• _What you will do_: Only the lines of the data below from the one with "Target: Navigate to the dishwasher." through the one with "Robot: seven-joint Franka" are wanted. Repeat them exactly.

· · ·

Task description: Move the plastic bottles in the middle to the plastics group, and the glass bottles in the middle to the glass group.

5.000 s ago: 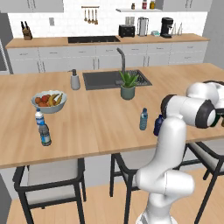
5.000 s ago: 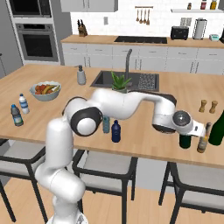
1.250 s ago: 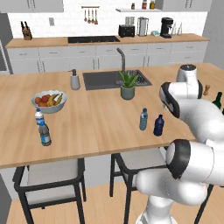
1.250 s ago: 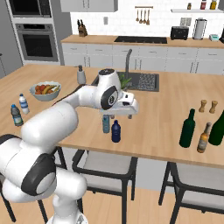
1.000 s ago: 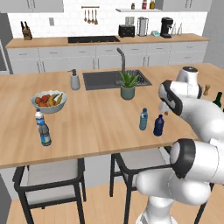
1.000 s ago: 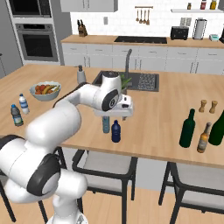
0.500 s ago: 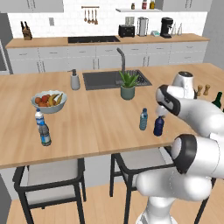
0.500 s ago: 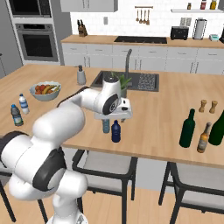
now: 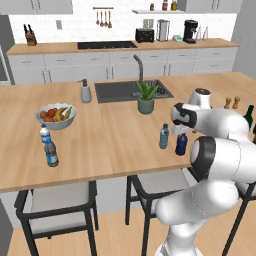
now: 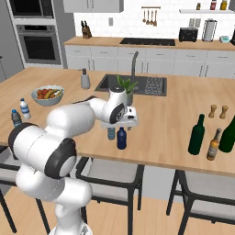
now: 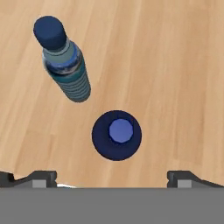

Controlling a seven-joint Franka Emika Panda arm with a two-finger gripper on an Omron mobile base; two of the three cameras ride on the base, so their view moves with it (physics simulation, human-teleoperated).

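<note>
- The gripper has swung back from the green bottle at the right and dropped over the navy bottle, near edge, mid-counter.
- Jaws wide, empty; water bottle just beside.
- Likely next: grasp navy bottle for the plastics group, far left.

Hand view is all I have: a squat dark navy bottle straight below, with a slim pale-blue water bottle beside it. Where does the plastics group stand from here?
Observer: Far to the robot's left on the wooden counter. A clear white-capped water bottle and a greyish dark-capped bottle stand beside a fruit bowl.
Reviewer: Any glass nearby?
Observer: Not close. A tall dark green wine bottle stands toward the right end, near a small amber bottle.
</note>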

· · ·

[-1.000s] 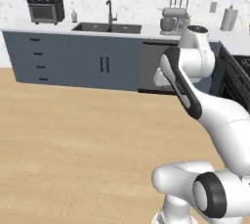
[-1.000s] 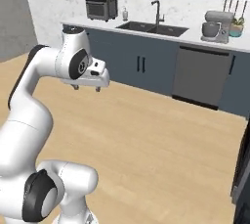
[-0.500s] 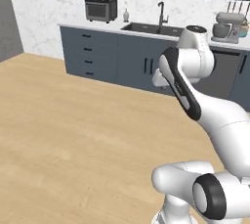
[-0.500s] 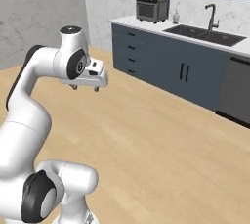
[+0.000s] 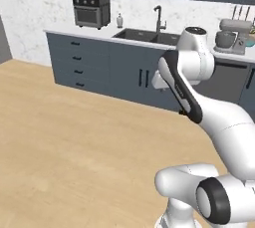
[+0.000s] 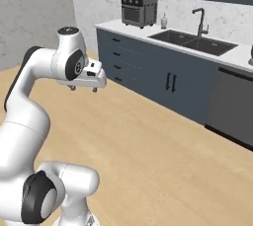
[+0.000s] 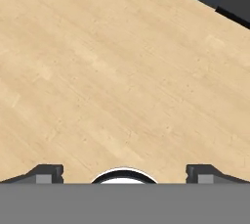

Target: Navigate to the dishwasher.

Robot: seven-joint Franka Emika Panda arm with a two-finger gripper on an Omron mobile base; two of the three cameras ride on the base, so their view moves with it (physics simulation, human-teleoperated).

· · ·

• _Response to this task_:
Target: Navigate to the dishwasher.

Robot: seven-joint Franka Emika Panda arm with a two-finger gripper on an Omron mobile base; two of the three cameras ride on the base, so their view moves with it (physics simulation, human-teleoperated).

That completes the answer, and no more is expected.